Numeral conversion runs inside the fallback path on segments that the lattice
has identified as not matching the dictionary. The hangul-phonetic strategy
emits a fallback Annotated token, preserving the original hanja numeral so
renderers such as HangulHanjaParens can still show the source text. Arabic
numeral strategies may emit plain text instead, since their output is a numeric
normalization rather than a hangul reading of the source hanja.
Dictionaries
A dictionary is anything that can be asked what matches start at a given text position.
matches_at is the unusual part. The natural signature for a Korean text
application would be longest_match, but eager longest-match is exactly the
algorithm we reject in the engine. The trait surfaces every match starting at
a position because the lattice segmenter needs the full set in order to score
alternatives. The input string is the text suffix at the current cursor, not
only a pre-cut hanja run; this lets dictionaries contain mixed-script keys such
as 汽車길 as long as the match itself contains at least one hanja character.

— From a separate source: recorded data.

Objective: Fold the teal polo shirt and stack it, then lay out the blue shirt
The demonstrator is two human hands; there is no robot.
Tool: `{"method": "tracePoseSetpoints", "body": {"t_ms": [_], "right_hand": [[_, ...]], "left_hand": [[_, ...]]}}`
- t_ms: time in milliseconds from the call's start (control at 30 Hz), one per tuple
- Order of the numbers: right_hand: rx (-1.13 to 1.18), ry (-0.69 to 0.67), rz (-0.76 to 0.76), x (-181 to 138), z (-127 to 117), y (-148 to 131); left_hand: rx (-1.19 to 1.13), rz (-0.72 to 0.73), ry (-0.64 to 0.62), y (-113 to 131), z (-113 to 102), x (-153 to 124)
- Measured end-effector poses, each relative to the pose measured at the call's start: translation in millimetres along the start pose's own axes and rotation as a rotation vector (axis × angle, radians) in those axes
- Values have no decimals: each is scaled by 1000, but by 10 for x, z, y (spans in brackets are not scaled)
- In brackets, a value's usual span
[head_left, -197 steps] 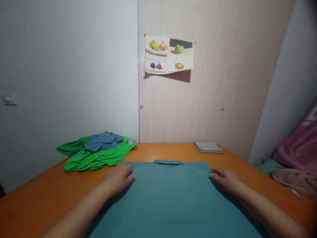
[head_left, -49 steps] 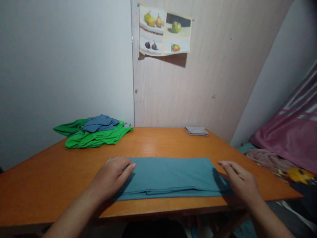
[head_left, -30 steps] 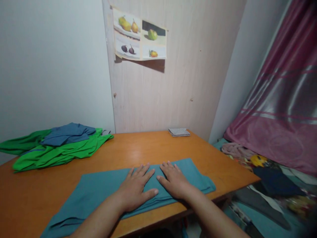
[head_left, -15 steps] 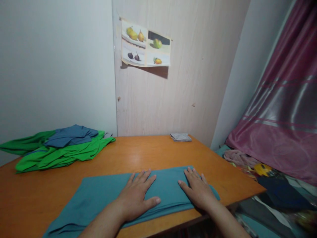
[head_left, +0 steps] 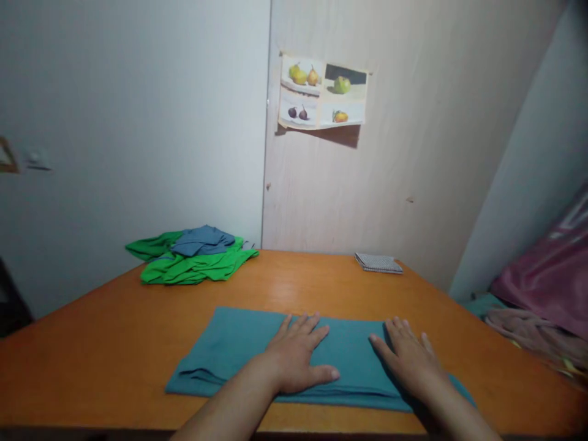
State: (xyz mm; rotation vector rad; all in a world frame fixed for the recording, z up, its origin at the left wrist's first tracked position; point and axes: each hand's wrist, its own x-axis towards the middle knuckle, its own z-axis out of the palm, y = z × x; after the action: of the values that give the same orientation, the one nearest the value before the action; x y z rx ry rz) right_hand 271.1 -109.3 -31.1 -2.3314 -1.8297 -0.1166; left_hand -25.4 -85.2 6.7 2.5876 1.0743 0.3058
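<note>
A teal cloth (head_left: 239, 346), folded into a long strip, lies across the near part of the orange wooden table (head_left: 316, 288). My left hand (head_left: 298, 358) rests flat on the middle of the strip, fingers spread. My right hand (head_left: 408, 358) lies flat on the strip's right part, fingers stretched out and pointing away from me. Neither hand grips anything.
A heap of green clothes with a blue garment on top (head_left: 195, 257) sits at the table's far left. A small folded striped cloth (head_left: 379, 263) lies at the far right by the wall. A fruit picture (head_left: 323, 92) hangs on the wall. Pink fabric (head_left: 546, 288) is piled at right.
Over the last second my right hand slid rightward along the teal strip, away from the left hand. My view swung back to the left. Earlier, the cloth went from spread open to folded.
</note>
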Motion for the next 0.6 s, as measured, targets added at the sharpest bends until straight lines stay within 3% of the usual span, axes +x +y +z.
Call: {"method": "tracePoseSetpoints", "body": {"t_ms": [133, 267, 433, 600], "right_hand": [[128, 69, -197, 115, 77, -222], [154, 15, -315, 159, 365, -333], [17, 65, -610, 276, 766, -17], [-12, 157, -706, 433, 973, 241]], "left_hand": [[-25, -6, 42, 27, 16, -33], [-60, 0, 59, 58, -13, -82], [-88, -107, 106, 30, -43, -165], [-36, -282, 118, -68, -106, -374]]}}
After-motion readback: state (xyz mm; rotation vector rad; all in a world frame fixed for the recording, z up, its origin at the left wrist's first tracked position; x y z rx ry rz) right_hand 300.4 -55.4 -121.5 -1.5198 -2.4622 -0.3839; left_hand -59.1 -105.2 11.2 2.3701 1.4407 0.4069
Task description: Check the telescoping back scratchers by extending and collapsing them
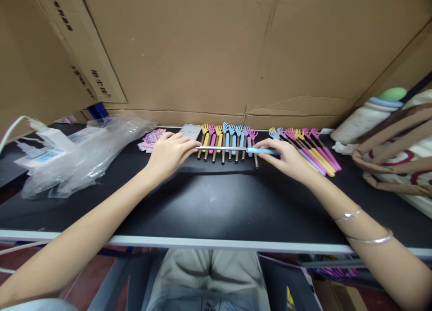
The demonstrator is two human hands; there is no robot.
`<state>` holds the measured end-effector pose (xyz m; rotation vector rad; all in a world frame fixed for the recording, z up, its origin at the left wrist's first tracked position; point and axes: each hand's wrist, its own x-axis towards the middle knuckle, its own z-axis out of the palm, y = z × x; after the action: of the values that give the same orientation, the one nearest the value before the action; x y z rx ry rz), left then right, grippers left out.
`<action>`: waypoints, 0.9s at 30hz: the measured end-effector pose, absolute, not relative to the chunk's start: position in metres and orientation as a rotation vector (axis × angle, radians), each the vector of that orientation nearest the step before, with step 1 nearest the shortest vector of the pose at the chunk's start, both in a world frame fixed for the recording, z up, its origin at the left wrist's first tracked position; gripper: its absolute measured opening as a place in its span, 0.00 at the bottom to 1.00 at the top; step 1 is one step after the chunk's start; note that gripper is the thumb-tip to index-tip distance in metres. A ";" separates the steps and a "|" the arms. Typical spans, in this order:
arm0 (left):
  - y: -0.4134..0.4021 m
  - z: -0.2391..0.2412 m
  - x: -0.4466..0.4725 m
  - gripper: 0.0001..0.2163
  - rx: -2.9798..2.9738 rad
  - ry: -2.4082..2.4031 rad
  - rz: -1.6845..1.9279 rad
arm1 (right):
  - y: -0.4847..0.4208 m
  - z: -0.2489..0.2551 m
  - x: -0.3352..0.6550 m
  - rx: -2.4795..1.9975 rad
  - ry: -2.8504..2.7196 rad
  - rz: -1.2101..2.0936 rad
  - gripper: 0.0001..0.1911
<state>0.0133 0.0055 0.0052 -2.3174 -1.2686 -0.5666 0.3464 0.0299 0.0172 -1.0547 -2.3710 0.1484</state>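
Note:
Between my two hands, a back scratcher [222, 147] lies level, its silver rod extended and its handle light blue. My left hand [173, 150] is closed round the rod's left end, and its fingers hide that end. My right hand [278, 154] grips the blue handle [258, 150] with thumb and fingers. Just behind the rod, a row of back scratchers [232, 140] with yellow, pink, blue and purple claw heads lies on the black table. Beyond my right hand lies a second group of back scratchers [315, 151], extended, with claws toward the back.
Clear plastic bags [81, 158] and a white power plug [56, 137] lie at the left. Pink printed cards [151, 140] and a phone-like flat item [191, 131] rest behind my left hand. A white bottle [367, 117] and a cloth bag [401, 149] stand at the right. Cardboard [189, 50] walls the back.

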 end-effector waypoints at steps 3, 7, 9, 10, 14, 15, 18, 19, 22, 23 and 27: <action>0.006 0.005 0.013 0.16 -2.306 -1.258 -0.586 | 0.030 0.017 0.346 -1.048 -2.360 0.158 0.10; 0.007 0.004 0.012 0.15 -2.308 -1.220 -0.597 | 0.030 0.017 0.346 -1.031 -2.362 0.195 0.10; 0.007 0.003 0.012 0.16 -2.318 -1.212 -0.601 | 0.030 0.017 0.346 -1.026 -2.359 0.202 0.09; 0.008 0.003 0.011 0.16 -2.322 -1.213 -0.602 | 0.030 0.017 0.346 -1.027 -2.359 0.204 0.10; 0.008 0.004 0.010 0.16 -2.339 -1.230 -0.586 | 0.029 0.017 0.345 -1.038 -2.382 0.216 0.10; 0.007 0.004 0.009 0.17 -2.347 -1.234 -0.577 | 0.029 0.017 0.345 -1.042 -2.387 0.215 0.10; 0.008 0.006 0.008 0.17 -2.398 -1.231 -0.531 | 0.028 0.017 0.344 -1.056 -2.395 0.197 0.10; 0.008 0.007 0.007 0.17 -2.418 -1.228 -0.517 | 0.027 0.017 0.343 -1.059 -2.394 0.196 0.10; 0.008 0.008 0.004 0.17 -2.457 -1.236 -0.505 | 0.026 0.016 0.341 -1.055 -2.376 0.255 0.09; 0.008 0.008 0.003 0.16 -2.462 -1.246 -0.511 | 0.025 0.016 0.341 -1.054 -2.370 0.291 0.10; 0.006 0.011 0.002 0.15 -2.470 -1.299 -0.525 | 0.025 0.014 0.340 -1.078 -2.352 0.405 0.11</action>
<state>0.0016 0.0064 0.0106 -2.4701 -1.2986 -0.5252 0.3404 0.0250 0.0141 -1.0779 -2.3520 0.4049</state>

A Match carries the matched byte length, the hangul reading, and a
MatchMark. byte_len is the UTF-8 length of the matched dictionary key,
which may include both hanja and hangul:
The marks come from the source dictionary's build-time metadata. The bundled Standard Korean Language Dictionary's CDB and FST files are accompanied by a rules file that enumerates hard-to-read characters and ambiguous readings that should be hanja-annotated.
Built-in implementations
UnihanCharDict exposes the per-character Unihan reading table as a
HanjaDictionary so callers can compose those readings through the same public
dictionary interface as other sources. It returns canonical pre-initial-sound-
law readings from a generated sorted table built from the Unicode kHangul
property; stateful fallback rules such as initial sound law and numeral
grouping remain engine behavior.
MapDictionary is the small in-memory dictionary used for tests,
programmatically supplied entries, and custom vocabularies that are already in
process memory. It is backed by an ordered map so it stays dependency-light and
usable in the no_std core crate. Callers that need compact serialized data,
mmap-friendly loading, or large static dictionaries should use the
gukhanmun-fst backend instead.
ChainDictionary composes a sequence of dictionaries with a precedence policy.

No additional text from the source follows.